**Exercise objective:** Go through the entries below from the first line and transcribe each one exactly, ending with the line that contains "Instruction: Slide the".

**Records to process:**
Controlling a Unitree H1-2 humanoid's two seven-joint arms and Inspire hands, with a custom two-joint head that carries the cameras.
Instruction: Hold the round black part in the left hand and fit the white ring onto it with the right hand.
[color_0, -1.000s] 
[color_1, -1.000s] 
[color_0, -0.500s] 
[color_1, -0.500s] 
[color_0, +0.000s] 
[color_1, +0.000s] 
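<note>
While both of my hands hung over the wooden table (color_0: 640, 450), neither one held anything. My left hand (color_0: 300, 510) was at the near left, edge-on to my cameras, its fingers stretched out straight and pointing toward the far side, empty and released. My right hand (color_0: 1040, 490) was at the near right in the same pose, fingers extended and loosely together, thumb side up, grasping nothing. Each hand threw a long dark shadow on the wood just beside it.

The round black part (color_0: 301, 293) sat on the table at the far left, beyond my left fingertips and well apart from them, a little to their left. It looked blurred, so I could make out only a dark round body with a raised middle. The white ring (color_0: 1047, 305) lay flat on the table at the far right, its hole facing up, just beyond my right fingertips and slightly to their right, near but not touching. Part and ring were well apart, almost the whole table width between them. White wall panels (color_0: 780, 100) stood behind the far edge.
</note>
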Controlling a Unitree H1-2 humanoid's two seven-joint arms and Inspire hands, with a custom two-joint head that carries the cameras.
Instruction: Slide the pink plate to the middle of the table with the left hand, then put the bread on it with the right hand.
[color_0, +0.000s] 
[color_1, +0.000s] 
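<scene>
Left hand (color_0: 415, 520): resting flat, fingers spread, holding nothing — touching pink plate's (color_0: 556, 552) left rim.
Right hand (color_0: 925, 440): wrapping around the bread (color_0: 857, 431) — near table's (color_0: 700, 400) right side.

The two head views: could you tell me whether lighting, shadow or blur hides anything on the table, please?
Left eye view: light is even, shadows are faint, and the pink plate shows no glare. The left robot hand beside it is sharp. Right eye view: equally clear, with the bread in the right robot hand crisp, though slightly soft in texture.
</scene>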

**Reply:**
Controlling a Unitree H1-2 humanoid's two seven-joint arms and Inspire hands, with a custom two-joint head that carries the cameras.
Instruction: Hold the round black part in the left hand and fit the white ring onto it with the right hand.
[color_0, -1.000s] 
[color_1, -1.000s] 
[color_0, -0.500s] 
[color_1, -0.500s] 
[color_0, +0.000s] 
[color_1, +0.000s] 
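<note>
While both of my hands hung over the wooden table (color_0: 640, 450), neither one held anything. My left hand (color_0: 300, 510) was at the near left, edge-on to my cameras, its fingers stretched out straight and pointing toward the far side, empty and released. My right hand (color_0: 1040, 490) was at the near right in the same pose, fingers extended and loosely together, thumb side up, grasping nothing. Each hand threw a long dark shadow on the wood just beside it.

The round black part (color_0: 301, 293) sat on the table at the far left, beyond my left fingertips and well apart from them, a little to their left. It looked blurred, so I could make out only a dark round body with a raised middle. The white ring (color_0: 1047, 305) lay flat on the table at the far right, its hole facing up, just beyond my right fingertips and slightly to their right, near but not touching. Part and ring were well apart, almost the whole table width between them. White wall panels (color_0: 780, 100) stood behind the far edge.
</note>
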Controlling a Unitree H1-2 humanoid's two seven-joint arms and Inspire hands, with a custom two-joint head that carries the cameras.
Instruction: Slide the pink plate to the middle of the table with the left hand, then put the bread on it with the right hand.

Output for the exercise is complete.